The Emerging Church is a current Christian movement that seeks to effectively evaluate its surrounding culture and in response make changes in the organization, strategy, and practice of the church to effectively meet the spiritual needs of individuals both Christian and non-Christian.  Initial hints of the movement showed in New Zealand about 20 years ago (Wikipedia), and the emergent philosophy and practice soon started making an impact in the United States.  By the late 1990’s and early years of the new millennium, emergent leaders formed their perspectives, resulting in books such as “The Church on the Other Side”, and “A New Kind of Christian”, both written by Brian McLaren, who is to date the prominent voice for the emerging church in the United States.  Other prominent leaders in the movement include Tony Jones, Rob Bell, Doug Pagitt, Spencer Burke, and Dan Kimball(DeYoung, Kluck, 18), to name a few.  Although these men do seem to represent much of the emerging church, there are also many differences in their beliefs and their focus in ministry.  For instance, there is in fact a difference between the emerging movement and the official emergent community, which is led by Tony Jones (DeYoung, Kluck, 16).  In part, this difference testifies to the emerging church as a fluid, multi-faceted movement whose beliefs and practice vary.  Therefore it is often on a situational basis, from leader to leader or church to church, that an understanding can be reached of how “emerging” can be translated or interpreted.  As Kevin DeYoung describes it in his book “Why We’re Not Emergent”, co-authored by Ted Kluck, “Defining the emerging church is like nailing Jell-O to the wall. The “what” and “who” of the movement are almost impossible to define” (DeYoung, 16-17).  Simply put, the emerging movement is difficult to define precisely because of the fact that it is emerging. Thankfully though, the majority of the community has taken enough shape to be generally evaluated as a whole.  There are three major points that seems to define the emerging community.

Firstly, this “conversation”, as emergent leaders would call it (Carson, 9), focuses on bringing reformation to the evangelical church’s modernistic beliefs and practices to meet the postmodern culture.  The emergent movement would say that it calls for the church to move away from its doctrinal absolutism, “in or out” perspective, and unflinching walls in its relationship with culture, non-believers, and other religions.  This cultural shift (from modernism to postmodernism) that emergent leaders believe we should meet comes down to a change in epistemology (Carson, 27), which, as defined by www.Dictionary.com, is “The theory or science of the method or grounds of knowledge.” While modernism would search for and focus on absolutes, certainty, “unquestionable foundations”, “truth versus error”, Christian postmodernism acts in the light that almost everything we know is shaped by our culture’s perception, focusing on discussion, questioning and probing our beliefs, and the journey and experience of the Christian life. It is on this assertion of the importance of moving to a postmodern approach to Christianity that majority of the emerging church’s arguments are built from.
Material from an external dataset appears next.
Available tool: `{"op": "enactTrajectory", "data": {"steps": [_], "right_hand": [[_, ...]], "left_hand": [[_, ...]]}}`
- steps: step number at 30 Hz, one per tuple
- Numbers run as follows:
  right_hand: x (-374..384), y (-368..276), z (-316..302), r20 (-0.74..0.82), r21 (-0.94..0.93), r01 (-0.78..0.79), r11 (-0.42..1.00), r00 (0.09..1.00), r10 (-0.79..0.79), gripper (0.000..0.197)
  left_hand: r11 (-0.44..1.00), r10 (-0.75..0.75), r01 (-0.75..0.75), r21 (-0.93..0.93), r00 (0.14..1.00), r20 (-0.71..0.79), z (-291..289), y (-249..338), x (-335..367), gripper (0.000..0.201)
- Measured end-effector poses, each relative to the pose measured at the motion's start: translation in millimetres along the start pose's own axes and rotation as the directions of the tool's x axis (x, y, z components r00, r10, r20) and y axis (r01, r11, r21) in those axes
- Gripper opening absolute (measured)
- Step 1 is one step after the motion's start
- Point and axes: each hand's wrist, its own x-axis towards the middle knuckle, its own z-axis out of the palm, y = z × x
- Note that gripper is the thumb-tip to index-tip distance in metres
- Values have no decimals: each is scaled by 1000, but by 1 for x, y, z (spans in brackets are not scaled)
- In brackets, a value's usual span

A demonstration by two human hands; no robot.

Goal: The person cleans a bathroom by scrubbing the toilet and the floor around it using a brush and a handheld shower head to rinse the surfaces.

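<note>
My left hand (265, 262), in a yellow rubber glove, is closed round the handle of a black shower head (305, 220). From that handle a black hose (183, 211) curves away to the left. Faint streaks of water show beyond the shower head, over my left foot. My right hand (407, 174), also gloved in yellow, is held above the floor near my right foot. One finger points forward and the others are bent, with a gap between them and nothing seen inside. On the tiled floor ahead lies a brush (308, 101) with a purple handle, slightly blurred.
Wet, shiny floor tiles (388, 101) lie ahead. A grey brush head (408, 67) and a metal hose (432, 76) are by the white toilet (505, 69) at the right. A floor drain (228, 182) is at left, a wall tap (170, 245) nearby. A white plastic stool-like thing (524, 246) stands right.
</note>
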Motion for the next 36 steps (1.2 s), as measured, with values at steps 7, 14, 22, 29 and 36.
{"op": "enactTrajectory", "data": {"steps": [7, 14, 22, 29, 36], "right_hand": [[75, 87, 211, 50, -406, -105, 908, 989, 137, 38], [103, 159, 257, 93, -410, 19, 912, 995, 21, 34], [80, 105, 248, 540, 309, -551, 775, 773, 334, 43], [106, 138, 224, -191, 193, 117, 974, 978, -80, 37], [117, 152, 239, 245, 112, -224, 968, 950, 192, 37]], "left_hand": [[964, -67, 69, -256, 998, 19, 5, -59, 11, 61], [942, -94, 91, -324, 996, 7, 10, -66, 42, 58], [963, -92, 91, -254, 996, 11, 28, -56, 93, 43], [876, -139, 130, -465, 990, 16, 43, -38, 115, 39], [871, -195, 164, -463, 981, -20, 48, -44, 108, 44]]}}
The next reformation that the emerging community seems to drive is in its focus on orthopraxy, how Christians live out their beliefs, instead of orthodoxy, what is believed, a Christian’s doctrine and theology.  In fact, emergent leaders often equate orthopraxy as orthodoxy.  Erwin McManus, an emergent leader, says, “The power of the gospel is the result of a person – Jesus Christ – not a message. The gospel is an event to be proclaimed, not a doctrine to be preserved” (DeYoung, 108). Additionally, Brian McLaren writes about orthodoxy as “virtue, and it’s Christlikeness…Orthodoxy itself is a practice…So ethics comes first, then doctrine comes second” (DeYoung, 110).  This elevation of orthopraxy over orthodoxy seems to stem from the emerging community’s heading away from the modern, Evangelical church and its belief that orthopraxy flows out of correct, Bible-based orthodoxy, instead of the other way around.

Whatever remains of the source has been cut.